One day I noticed an odd-looking mark had appeared on my temple.

Being an Arizona resident, I am mindful of the dangers the unrelenting sun can present. So I consulted a top authority—the internet. The search sufficiently frightened me into reason and a subsequent visit to my doctor declared it to be seborrheic keratosis, a benign skin growth that is common in people as they age.

“Nothing to worry about,” my doctor said.

He told me these things come and go as we get older. He was correct, as it subsequently disappeared a few months later. However, that wasn’t the diagnosis that gripped me that day. It was his other observation that burrowed into my psyche.

I had the onset of OA, or old age.

OA has no cure. Experts feel that OA’s progression can be slowed, but the prognosis is always grim. Seborrheic keratosis is often humorously referred to as ‘the barnacles of old age.’

I don’t see the humor in that.

I don’t feel old. My brain feels 35, although my driver’s license says 30 years older. But, it did get me thinking about how to deal with this new terrain.

Many of you readers are a healthy bunch who eat right, exercise, do yoga and run marathons. The last thing you all are thinking about is the end game. So while I have yet to resolve all of my own issues, there is one particular insight I have stumbled across that may help prepare the young and beautiful for the aging experience.

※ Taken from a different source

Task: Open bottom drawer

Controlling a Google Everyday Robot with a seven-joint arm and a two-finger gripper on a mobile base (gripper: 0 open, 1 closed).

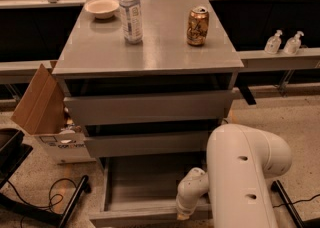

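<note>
The bottom drawer (142, 184) of the grey cabinet stands pulled out toward me, its plain grey tray showing and its front panel (135, 215) at the lower edge of the camera view. My white arm (245, 177) reaches down at the right. My gripper (184, 214) is at the drawer's front panel, right of its middle, hidden behind the wrist. The two upper drawer fronts (147, 107) are pushed in.
On the cabinet top (150, 47) stand a water bottle (131, 12), a brown can (198, 26) and a white bowl (102, 7). An open cardboard box (47, 114) sits left of the cabinet. A black stand leg and cable (55, 207) lie at lower left. Two pump bottles (285, 42) stand on the right ledge.
</note>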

Turning 60 finds you tiptoeing through a minefield of lurking maladies. Some minor, some major—but they’re out there. I’ve already stepped on a major one but was able to fortunately defuse it in time. But, the indomitable spirit trudges me forward through the tulips; maybe a bit slower so I may enjoy the color, the aroma, the warm breeze and the beautiful sunset.

Studies have shown that the happiest year in a human’s life is 74-years-old. Imagine that. At age 70 you are as happy as you were at 15, around the teenage years of greatest discovery.

By the way, the unhappiest years are 40 to 45. Good news for many of you folks—it gets better for you from now on.

What makes these septuagenarians so happy? The research says that people that age finally accept who they are for what they are. They don’t care what people think anymore. But, I don’t think that is the key. I think it is more than self-acceptance.

My father lived to be 96. Visiting him in New York state one of his last summers, we sat on a patio taking in the beautiful summer evening. He wanted to know what car I rented (just like Henry Fonda asked Jane in On Golden Pond). I told him a Mercury Gran Marquis. The car sat parked about 50 feet away from us.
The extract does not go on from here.